__TASK TO CARRY OUT__: For the entries below, how many lines include the word "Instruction"? Give the figure and nothing more.
--- START ---
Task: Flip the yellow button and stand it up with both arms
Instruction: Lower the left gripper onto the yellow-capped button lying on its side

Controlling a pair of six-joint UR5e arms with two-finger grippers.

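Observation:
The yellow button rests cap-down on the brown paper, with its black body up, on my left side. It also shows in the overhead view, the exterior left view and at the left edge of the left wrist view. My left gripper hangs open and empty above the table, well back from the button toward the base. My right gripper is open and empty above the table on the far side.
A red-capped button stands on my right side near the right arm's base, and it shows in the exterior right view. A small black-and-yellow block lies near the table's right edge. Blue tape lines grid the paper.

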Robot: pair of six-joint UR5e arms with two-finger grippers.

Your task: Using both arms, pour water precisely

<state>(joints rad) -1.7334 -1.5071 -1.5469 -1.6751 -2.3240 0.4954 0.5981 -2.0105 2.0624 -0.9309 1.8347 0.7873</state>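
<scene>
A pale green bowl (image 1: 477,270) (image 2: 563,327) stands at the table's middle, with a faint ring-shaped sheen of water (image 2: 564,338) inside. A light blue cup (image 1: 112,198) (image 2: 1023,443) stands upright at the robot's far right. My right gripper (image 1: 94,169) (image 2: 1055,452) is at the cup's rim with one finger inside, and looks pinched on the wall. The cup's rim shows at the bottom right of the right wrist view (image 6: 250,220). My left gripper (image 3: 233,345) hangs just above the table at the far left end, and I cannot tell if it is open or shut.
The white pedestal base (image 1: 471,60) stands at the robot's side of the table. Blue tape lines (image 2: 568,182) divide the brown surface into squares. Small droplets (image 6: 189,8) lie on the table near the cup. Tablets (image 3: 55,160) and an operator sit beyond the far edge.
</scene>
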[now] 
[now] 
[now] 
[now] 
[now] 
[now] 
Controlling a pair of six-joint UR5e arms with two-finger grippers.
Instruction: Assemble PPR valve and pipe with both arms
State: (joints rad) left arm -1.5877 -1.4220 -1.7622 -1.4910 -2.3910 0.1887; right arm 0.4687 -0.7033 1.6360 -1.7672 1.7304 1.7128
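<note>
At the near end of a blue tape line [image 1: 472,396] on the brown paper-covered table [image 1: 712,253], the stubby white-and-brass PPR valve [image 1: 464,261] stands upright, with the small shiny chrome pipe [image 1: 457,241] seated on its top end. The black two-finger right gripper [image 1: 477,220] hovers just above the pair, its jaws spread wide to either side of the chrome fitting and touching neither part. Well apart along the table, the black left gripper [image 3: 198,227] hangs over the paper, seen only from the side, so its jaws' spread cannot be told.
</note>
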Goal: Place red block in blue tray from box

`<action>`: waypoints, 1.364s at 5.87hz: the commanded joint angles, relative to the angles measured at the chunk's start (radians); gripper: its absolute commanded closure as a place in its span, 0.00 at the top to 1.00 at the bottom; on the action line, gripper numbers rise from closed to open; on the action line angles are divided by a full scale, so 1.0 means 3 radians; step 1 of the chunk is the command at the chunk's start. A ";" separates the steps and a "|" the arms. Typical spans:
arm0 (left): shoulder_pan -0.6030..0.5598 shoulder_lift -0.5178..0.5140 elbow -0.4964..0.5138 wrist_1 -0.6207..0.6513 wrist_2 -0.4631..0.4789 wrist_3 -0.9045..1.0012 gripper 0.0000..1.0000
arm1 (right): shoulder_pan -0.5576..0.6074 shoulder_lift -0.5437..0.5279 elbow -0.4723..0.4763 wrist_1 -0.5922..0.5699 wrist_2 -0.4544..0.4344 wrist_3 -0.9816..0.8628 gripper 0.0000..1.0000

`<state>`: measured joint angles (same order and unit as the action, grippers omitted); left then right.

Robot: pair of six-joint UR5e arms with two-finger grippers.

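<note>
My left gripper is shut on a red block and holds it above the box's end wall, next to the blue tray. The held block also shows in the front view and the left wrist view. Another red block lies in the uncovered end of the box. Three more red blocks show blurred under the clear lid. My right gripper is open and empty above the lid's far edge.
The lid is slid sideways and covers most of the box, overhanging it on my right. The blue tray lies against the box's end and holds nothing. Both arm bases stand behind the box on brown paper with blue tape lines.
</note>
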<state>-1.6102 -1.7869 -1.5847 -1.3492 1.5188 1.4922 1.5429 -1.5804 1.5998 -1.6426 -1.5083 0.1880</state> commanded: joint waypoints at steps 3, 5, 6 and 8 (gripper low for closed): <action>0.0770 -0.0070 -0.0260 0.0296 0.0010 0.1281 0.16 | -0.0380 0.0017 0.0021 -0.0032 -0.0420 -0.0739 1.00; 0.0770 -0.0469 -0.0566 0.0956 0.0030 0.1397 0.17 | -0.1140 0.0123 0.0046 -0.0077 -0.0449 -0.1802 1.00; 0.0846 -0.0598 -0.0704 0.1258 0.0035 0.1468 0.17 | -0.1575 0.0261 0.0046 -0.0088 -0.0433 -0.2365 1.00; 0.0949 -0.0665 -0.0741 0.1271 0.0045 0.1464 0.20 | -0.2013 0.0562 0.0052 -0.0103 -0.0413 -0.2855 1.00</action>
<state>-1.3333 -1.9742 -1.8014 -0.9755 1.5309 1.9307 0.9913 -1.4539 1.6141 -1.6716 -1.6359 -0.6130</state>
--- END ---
__OUTPUT OF THE EXERCISE__: 2